▶ _Problem to solve_: Every line from the one with "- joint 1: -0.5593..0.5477" up to and including the one with "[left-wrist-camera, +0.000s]" is to be output exactly as it appears below; pictures are not.

(Saved entries)
▬▬▬▬▬▬▬▬▬▬

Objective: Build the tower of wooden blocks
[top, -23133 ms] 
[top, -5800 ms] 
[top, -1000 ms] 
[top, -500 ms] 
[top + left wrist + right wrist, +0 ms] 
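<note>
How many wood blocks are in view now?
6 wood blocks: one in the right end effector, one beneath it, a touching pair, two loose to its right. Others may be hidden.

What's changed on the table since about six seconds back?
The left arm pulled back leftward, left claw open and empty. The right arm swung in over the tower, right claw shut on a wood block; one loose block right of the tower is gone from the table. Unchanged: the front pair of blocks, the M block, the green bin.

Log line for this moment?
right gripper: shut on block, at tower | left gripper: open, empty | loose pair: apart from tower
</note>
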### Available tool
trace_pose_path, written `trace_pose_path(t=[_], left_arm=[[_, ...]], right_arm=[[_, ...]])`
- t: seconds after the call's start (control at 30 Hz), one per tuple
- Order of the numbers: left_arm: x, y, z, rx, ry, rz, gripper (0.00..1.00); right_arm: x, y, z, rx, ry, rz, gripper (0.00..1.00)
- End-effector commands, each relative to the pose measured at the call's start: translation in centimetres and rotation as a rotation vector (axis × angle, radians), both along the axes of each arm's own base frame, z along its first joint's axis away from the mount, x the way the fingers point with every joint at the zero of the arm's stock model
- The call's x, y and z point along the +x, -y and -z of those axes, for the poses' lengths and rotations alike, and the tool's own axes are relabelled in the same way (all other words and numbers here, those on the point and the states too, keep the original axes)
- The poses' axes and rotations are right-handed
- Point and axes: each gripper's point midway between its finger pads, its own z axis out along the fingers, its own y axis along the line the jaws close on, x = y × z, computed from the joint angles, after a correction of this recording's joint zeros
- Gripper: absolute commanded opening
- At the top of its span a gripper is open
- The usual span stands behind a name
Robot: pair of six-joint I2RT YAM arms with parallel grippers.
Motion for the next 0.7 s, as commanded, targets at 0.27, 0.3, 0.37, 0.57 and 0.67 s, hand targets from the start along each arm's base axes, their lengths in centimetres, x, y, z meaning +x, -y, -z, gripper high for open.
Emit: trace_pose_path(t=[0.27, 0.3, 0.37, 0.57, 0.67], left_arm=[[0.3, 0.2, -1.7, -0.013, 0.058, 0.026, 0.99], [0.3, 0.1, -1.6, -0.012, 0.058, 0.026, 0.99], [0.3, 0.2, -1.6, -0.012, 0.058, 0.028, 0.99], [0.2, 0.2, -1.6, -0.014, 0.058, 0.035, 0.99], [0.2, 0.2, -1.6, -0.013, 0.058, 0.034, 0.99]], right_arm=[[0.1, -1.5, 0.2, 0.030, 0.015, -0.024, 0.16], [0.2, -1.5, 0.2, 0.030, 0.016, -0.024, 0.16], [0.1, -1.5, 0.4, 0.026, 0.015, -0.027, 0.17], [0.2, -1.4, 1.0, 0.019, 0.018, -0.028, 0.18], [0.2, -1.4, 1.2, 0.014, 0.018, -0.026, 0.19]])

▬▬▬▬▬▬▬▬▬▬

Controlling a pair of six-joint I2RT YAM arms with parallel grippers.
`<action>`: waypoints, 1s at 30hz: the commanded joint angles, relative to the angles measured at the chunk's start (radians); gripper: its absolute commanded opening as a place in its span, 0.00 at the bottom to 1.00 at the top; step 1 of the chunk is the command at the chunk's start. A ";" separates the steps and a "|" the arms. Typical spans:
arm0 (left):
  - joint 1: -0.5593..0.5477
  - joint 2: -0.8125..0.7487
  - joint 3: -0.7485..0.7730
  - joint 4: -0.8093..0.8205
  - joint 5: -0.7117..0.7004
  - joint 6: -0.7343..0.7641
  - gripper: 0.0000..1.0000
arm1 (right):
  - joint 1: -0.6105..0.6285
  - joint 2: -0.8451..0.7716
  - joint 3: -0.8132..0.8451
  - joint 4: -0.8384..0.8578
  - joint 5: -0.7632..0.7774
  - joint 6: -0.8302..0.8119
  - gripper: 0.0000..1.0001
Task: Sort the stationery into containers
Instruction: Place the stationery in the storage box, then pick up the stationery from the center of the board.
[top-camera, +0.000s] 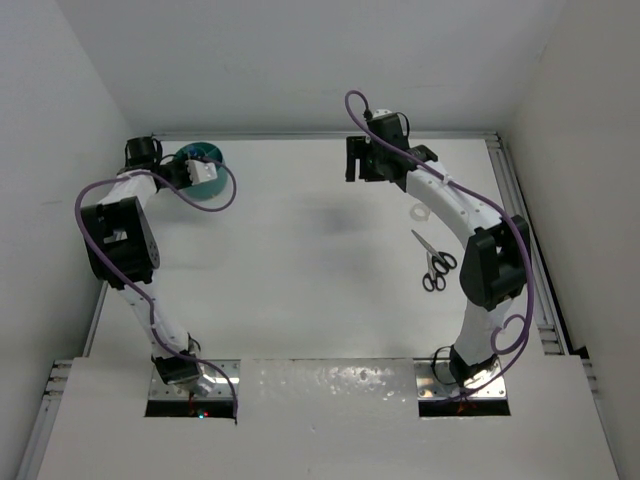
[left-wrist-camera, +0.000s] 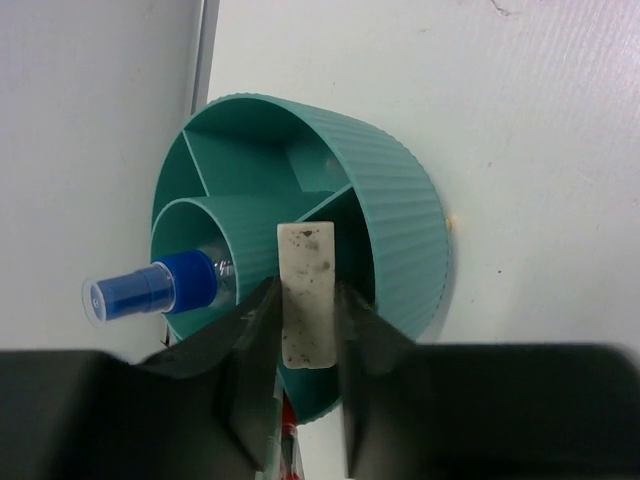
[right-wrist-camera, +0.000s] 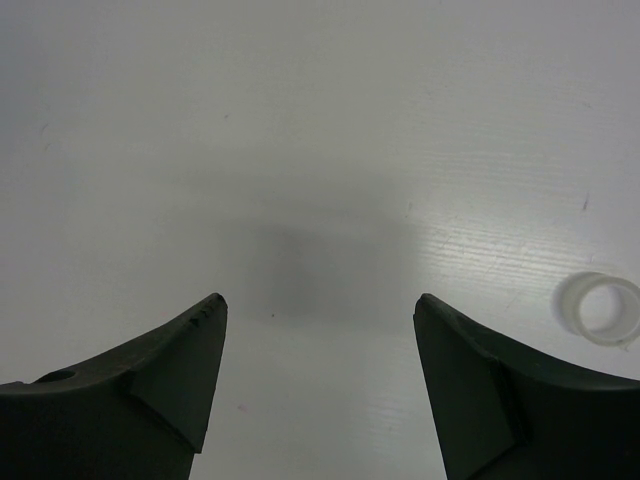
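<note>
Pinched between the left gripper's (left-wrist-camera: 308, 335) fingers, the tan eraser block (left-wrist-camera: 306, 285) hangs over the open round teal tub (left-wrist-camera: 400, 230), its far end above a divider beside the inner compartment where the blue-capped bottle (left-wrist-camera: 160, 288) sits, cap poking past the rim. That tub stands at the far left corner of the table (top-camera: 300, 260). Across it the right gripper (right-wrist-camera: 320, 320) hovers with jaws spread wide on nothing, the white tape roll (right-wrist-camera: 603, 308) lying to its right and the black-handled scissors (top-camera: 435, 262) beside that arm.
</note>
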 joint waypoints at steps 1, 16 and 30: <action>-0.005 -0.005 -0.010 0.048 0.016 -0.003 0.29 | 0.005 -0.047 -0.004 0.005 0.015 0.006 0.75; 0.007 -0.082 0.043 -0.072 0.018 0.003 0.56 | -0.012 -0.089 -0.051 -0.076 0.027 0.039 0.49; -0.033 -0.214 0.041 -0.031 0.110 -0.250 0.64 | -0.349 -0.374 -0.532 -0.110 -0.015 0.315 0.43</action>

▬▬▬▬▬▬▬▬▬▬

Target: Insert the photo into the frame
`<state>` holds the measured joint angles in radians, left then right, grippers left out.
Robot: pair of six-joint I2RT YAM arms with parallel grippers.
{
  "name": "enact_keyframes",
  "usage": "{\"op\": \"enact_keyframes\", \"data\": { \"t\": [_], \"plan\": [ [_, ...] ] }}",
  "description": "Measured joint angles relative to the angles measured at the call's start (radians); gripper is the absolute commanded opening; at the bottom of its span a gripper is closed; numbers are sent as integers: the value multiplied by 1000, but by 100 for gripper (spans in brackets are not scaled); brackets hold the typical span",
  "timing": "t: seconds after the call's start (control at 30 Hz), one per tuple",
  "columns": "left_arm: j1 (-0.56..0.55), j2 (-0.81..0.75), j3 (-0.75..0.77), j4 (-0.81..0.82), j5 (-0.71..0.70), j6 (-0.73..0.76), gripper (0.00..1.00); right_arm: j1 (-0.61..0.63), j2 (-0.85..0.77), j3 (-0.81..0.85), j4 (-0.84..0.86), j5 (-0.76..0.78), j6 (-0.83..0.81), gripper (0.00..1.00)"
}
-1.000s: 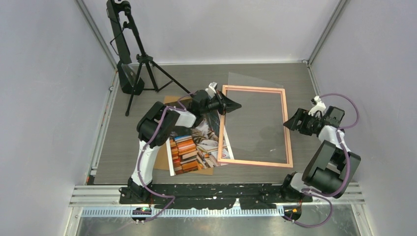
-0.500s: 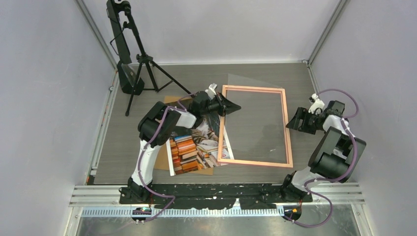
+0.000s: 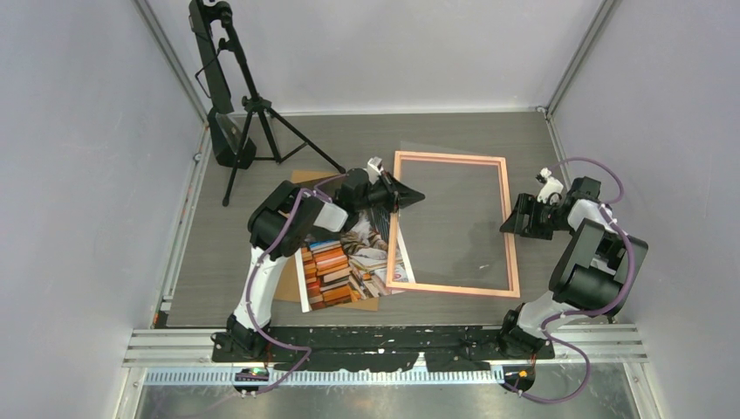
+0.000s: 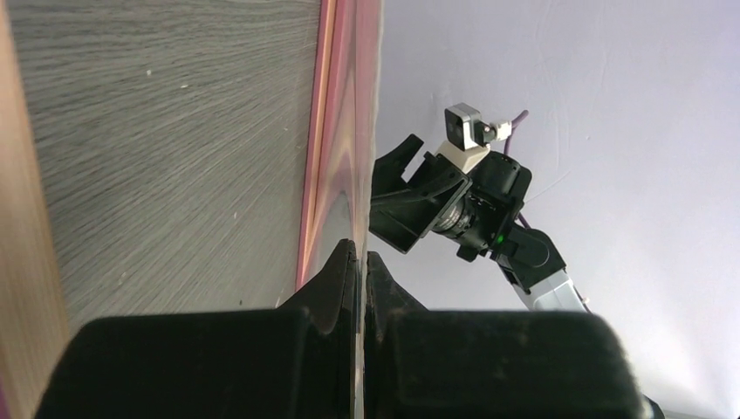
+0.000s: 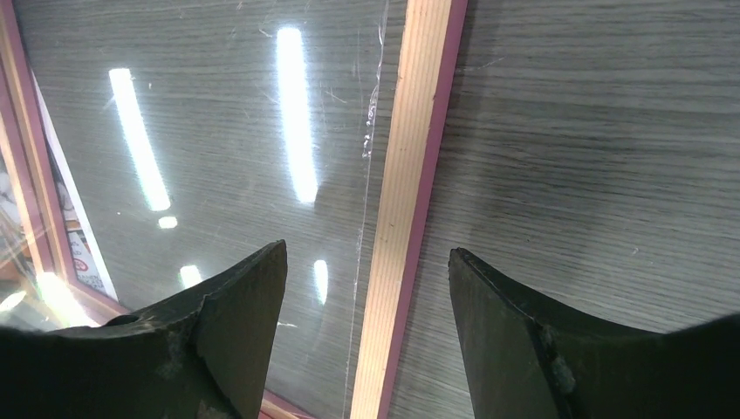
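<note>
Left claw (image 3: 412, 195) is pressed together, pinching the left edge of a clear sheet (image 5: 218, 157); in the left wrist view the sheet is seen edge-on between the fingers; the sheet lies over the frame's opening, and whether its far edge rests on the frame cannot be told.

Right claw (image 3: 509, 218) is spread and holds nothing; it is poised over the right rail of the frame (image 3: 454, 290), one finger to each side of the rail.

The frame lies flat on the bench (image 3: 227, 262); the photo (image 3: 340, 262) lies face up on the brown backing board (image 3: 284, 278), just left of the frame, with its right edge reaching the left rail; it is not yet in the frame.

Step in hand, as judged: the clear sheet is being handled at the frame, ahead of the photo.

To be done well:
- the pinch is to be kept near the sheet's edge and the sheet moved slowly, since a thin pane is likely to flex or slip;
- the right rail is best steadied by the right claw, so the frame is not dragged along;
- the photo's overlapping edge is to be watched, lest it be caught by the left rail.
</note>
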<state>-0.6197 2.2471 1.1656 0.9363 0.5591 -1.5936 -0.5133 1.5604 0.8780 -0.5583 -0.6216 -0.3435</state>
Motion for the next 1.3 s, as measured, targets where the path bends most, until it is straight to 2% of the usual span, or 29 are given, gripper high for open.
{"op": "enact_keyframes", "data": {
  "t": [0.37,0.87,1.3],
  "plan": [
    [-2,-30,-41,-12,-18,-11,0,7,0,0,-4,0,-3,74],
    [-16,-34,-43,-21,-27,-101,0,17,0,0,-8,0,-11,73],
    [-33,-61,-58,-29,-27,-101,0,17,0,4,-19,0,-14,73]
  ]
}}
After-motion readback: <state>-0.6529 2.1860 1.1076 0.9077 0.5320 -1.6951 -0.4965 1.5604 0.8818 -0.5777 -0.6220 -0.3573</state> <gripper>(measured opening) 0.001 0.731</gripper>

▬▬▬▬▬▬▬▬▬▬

▶ _Response_:
  - joint 1: -0.5593..0.5477
  - joint 2: -0.8125..0.7487
  - joint 3: -0.7485..0.7730
  - joint 4: -0.8093..0.8205
  - joint 5: -0.7117..0.7004
  - joint 6: -0.7343..0.7641
  - gripper: 0.0000..1.0000
arm1 (right):
  - joint 1: -0.6105..0.6285
  - joint 2: -0.8451..0.7716
  - joint 3: -0.8132..0.8451
  - joint 4: -0.8384..0.8578
  - joint 5: -0.7632..0.7774
  - joint 6: -0.8302..0.8119
  - gripper: 0.0000..1.0001
Task: Sort the stationery into containers
Instruction: Place the stationery in the storage box, then pick up the stationery from the center of the board.
[top-camera, +0.000s] 
[left-wrist-camera, +0.000s] 

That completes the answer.